Signs of acid fog found on Mars
A planetary scientist has pieced together a compelling story about how acidic vapours may have eaten the rocks in a 100-acre area on Husband Hill in the Columbia Hills of Gusev Crater on Mars
Washington: A planetary scientist has pieced together a compelling story about how acidic vapours may have eaten the rocks in a 100-acre area on Husband Hill in the Columbia Hills of Gusev Crater on Mars.
Shoshanna Cole from the Cornell University used data gathered by multiple instruments on the 2003 Mars Exploration Rover Spirit to tease out information from exposures of the ancient bedrock. The work focused on the 'Watchtower Class' outcrops on Cumberland Ridge and the Husband Hill summit. By combining data from previous studies of the area on Mars, Cole saw some intriguing patterns emerge.

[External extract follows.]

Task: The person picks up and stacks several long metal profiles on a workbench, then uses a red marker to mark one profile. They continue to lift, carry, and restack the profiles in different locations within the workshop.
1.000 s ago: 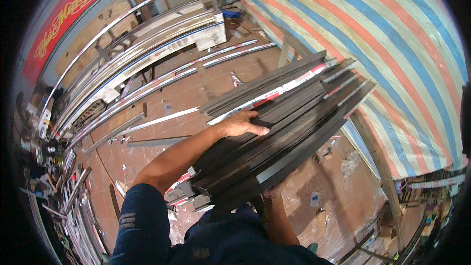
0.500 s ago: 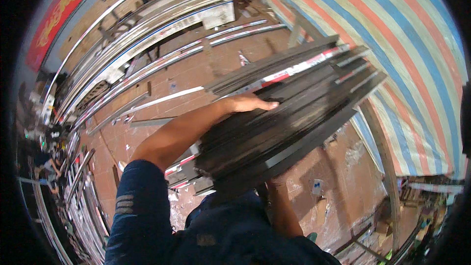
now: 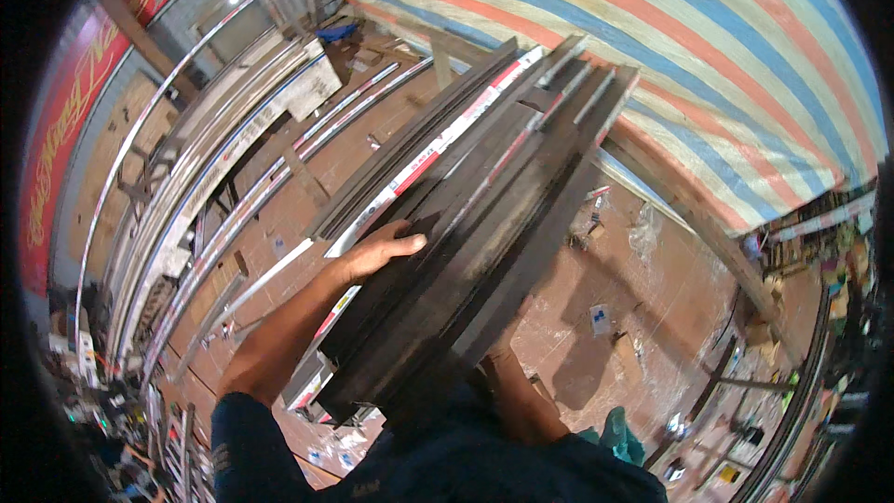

Spirit examined “Watchtower Class” rocks at a dozen locations spanning about 200 meters along Cumberland Ridge and the Husband Hill summit. Across Cumberland Ridge the data showed there was a surprisingly wide range in the proportion of oxidized iron to total iron, as if something had reacted with the iron in these rocks to different degrees.
Meanwhile, further data showed that the minerals within the rocks changed and lost their structure, becoming less crystalline and more amorphous. These trends match the size of small bumps, which Cole calls agglomerations, seen in Pancam and Microscopic Imager pictures of the rocks.
"So we can see the agglomerations progress in size from west to east and the iron changes in the same way," Cole said. "It was super cool." But the fact that the rocks were otherwise the same in composition indicates that they were originally identical.
"That makes us think that they were made of the same stuff when they started out. Then something happened to make them different from each other,” she noted. Cole hypothesises that the rocks were exposed to acidic water vapour from volcanic eruptions, similar to the corrosive volcanic smog that poses health hazards in Hawaii from the eruptions of Kilauea.
When the Martian smog landed on the surface of the rocks it dissolved some minerals, forming a gel. Then the water evaporated, leaving behind a cementing agent that resulted in the agglomerations. She presented the findings at the annual meeting of the Geological Society of America in Baltimore, Maryland, on November 2.